“In the course of a walk, we usually find out something about our
companion, and this is true even when we travel alone.”
-Thomas A. Clark (from In Praise of Walking)
After weeks of heat and dryness, the forecast was for rain on August 11th, the day chosen for our workshop. Despite that, ten of us went along to spend the day with award winning poet Char March. It didn’t rain, we had sunshine, and a very special workshop.
The place was Hirst Wood near Saltaire in West Yorkshire, and we began gently with a 15 minute meander into the wood, examining the physical process of moving, collecting impressions “as an artist mixes her pallet”. We shared these impressions, then worked on them, together with prompts from Char, who interspersed our writing with facts about Hirst Wood, pointing out the glacial moraine it had grown on, encouraging us to consider its ancient beech trees, to slip in a reference to 1950, to make up our own “fact” about the wood...

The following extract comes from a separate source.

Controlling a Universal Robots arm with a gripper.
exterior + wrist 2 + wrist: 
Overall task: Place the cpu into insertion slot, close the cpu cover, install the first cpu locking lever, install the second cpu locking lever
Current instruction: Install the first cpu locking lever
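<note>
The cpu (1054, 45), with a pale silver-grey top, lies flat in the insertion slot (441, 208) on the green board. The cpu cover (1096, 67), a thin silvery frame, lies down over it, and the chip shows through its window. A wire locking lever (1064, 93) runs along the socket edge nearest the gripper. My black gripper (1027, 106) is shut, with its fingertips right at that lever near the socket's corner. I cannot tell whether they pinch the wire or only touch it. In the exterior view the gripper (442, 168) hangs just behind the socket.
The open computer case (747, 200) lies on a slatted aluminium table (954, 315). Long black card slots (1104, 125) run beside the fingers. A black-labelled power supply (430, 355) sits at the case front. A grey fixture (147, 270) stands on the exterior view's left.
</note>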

We shared our efforts again, then took a tea break at the nearby cafe, and read Thomas A. Clark’s fabulous poem “In Praise of Walking” out loud together. Suggested by group member Bruce Barnes, this had been the seed and the starting point of our workshop. We each chose a line from it that spoke to us, and walked and wrote and shared again.
By now time was running away with us, so we walked back to Saltaire, along the canal, under instructions to notice the people we met on the way, with a view to writing about them, and congregated for food and drinks in the Dandelion Cafe, (where they sold Andalusian Gazpatcho, which I live in hopes of slipping into a poem one day).
After reading back our poems about the imagined inner lives of the characters we’d met on our journey to the cafe, we finished by gifting each other a line from the day’s work, with a view to using that line as the title of a poem for homework.
Apart from being great to be out writing in the open air, this workshop worked really well in fulfilling its aim of encouraging more people to be involved in our Lapidus group. For 5 of the people it was their first West Yorkshire Lapidus workshop, so it was great to see new faces, as well as core members who have been regulars. Char was on brilliant form as a group leader, relaxed and sensitive to people’s needs, but also full of energy and ideas about writing. Her comments on each person’s pieces were really interesting for everyone to hear, and full of insight. By the end the day it felt we’d become a close group, looking forward to seeing each other again next time.
Terry Simpson is from Leeds, where he still lives. He has edited several collections of stories and poetry, including Doorways in The Night, Stories From The Threshold Of Recovery, Local Voices, (2004). Two of his plays about the mental health system have been filmed for use on OU courses.